Cate Blanchett, Who Won an Oscar for Portraying Katharine Hepburn, Reportedly Will Play the Most Famous TV Actress of Them All in a Biopic to Be Written By Aaron Sorkin

Sep 3, 2015  •  Post A Comment

It’s another redhead for Cate Blanchett. Will it be another Academy Award as well?

“Cate Blanchett is attached to star in an authorized biopic of Hollywood legend Lucille Ball that Aaron Sorkin is set to write for Escape Artists,” reports Jeff Sneider in a scoop for TheWrap.
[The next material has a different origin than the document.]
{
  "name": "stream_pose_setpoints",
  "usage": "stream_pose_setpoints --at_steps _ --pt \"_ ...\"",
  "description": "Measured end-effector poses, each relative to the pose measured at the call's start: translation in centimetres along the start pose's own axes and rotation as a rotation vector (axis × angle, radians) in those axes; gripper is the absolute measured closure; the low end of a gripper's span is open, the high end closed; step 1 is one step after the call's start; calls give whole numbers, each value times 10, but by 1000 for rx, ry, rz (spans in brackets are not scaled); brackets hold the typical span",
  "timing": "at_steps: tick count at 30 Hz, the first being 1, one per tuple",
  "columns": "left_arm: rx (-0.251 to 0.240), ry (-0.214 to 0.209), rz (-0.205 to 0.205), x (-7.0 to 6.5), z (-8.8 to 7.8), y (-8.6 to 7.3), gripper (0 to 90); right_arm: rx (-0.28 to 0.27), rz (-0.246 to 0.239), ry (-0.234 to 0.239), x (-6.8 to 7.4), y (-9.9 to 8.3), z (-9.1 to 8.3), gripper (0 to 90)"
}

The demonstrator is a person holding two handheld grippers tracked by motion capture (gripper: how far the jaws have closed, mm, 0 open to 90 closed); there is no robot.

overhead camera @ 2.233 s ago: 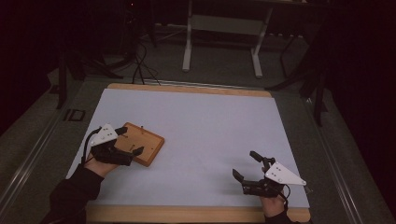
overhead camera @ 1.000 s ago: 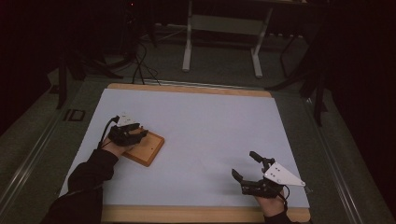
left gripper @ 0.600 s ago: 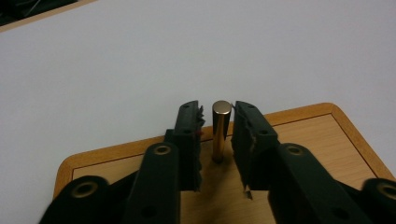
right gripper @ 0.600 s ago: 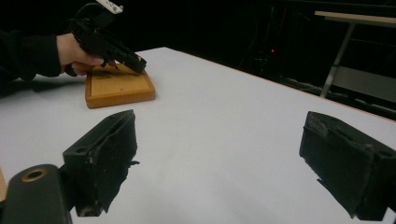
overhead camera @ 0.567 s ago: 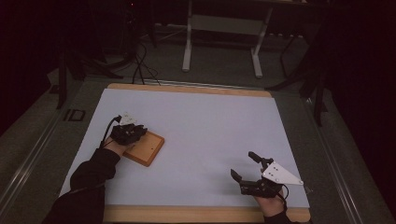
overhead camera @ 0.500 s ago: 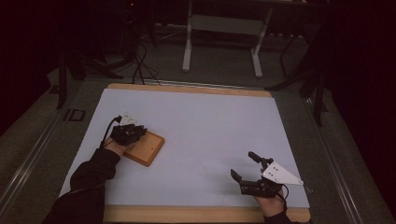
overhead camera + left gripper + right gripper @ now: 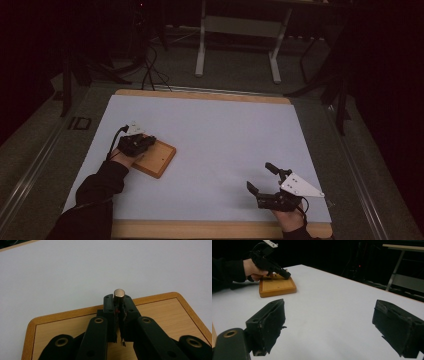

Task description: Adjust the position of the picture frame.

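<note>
White-topped table [image 7: 215, 135] with wooden rim, in a dark room – metal stand legs [image 7: 202, 47] behind. Left gripper [image 7: 119, 305] just closed, now clamped on small metal cylinder [image 7: 119, 294] above wooden board [image 7: 156, 159] – cylinder plain from left gripper view. Right gripper [image 7: 264, 180] spread wide, resting near front edge.

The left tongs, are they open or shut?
Shut: the left tongs have just been closing and now pinch a small metal peg above the wooden board.
</note>
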State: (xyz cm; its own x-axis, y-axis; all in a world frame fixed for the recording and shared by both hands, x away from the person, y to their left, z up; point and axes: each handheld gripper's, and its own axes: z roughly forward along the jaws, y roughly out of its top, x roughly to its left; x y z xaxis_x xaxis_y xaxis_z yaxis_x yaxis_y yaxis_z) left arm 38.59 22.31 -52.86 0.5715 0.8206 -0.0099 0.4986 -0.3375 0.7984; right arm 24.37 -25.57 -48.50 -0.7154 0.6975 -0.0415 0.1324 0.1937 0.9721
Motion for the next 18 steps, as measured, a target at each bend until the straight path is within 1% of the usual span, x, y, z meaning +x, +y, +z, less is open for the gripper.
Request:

Says the story, “The film will chronicle Ball’s 20-year marriage to Desi Arnaz, with whom she starred on the classic TV sitcom ‘I Love Lucy.’ Ball had two children with Arnaz before they divorced in 1960. She married Gary Morton the following year.

“Lucie Arnaz and Desi Arnaz Jr. will produce with Escape Artists, whose executive Jenna Block will oversee development of the project on behalf of the Sony-based company.”
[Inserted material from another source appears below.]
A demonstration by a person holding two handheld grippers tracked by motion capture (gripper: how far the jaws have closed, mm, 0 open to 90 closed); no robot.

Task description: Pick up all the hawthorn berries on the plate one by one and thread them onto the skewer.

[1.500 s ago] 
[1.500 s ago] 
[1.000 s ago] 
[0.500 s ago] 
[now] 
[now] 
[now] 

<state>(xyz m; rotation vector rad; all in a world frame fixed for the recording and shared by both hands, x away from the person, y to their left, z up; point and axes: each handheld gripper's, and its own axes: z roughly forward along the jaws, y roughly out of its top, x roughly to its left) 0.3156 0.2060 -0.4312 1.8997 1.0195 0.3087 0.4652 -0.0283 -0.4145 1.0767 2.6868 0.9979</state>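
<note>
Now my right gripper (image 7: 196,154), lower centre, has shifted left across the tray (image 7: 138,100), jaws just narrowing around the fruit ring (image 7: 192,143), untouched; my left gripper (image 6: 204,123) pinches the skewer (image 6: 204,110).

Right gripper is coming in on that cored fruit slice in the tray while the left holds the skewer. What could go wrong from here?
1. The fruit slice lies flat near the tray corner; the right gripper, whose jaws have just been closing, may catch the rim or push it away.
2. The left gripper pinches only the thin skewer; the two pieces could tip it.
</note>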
Blanchett won an Academy Award for portraying Katharine Hepburn in “The Aviator.”

Clearly it’ll be some time before this movie will come out. Meanwhile, if you want to read a terrific book about Lucy and Desi, we highly recommend “Desilu: The Story of Lucille Ball and Desi Arnaz,” co-written by Coyne Steven Sanders and Tom Gilbert. Tom was for many years the executive editor of TVWeek.

Here’s a taste: In “Desilu” Sanders and Gilbert write about the first reviews of the show, back in 1951:

“‘The Hollywood Reporter’ praised, ‘The outstanding pertinent fact about “I Love Lucy” is the emergence, long suspected, of Lucille Ball as America’s number-one comedienne in her own right…She is a consummate artist, born for television. Half a step behind her comes husband, Desi Arnaz, the perfect foil for her screwball antics and possessing comic abilities of his own more than sufficient to make this a genuine comedy team rather than the one-woman tour-de-force it almost becomes…a comic triumph of the first order….’”

“Desilu” then notes that Lucille Ball herself was not so sure the show would be a long-running hit: “I expected to work for a year, maybe two. I said, ‘I’m having a baby, and I’d like to have it like home movies for the baby.’ That’s how long I expected it would last.”

Because it was one of the first shows on TV shot on film, “I Love Lucy” has remained on-the-air, somewhere, ever since it debuted on October, 15, 1951.


One Comment

  1. Very few programs from that era have had the staying impact of I Love Lucy. Unlike many of those shows, I Love Lucy hasn’t aged poorly and is still fun to watch.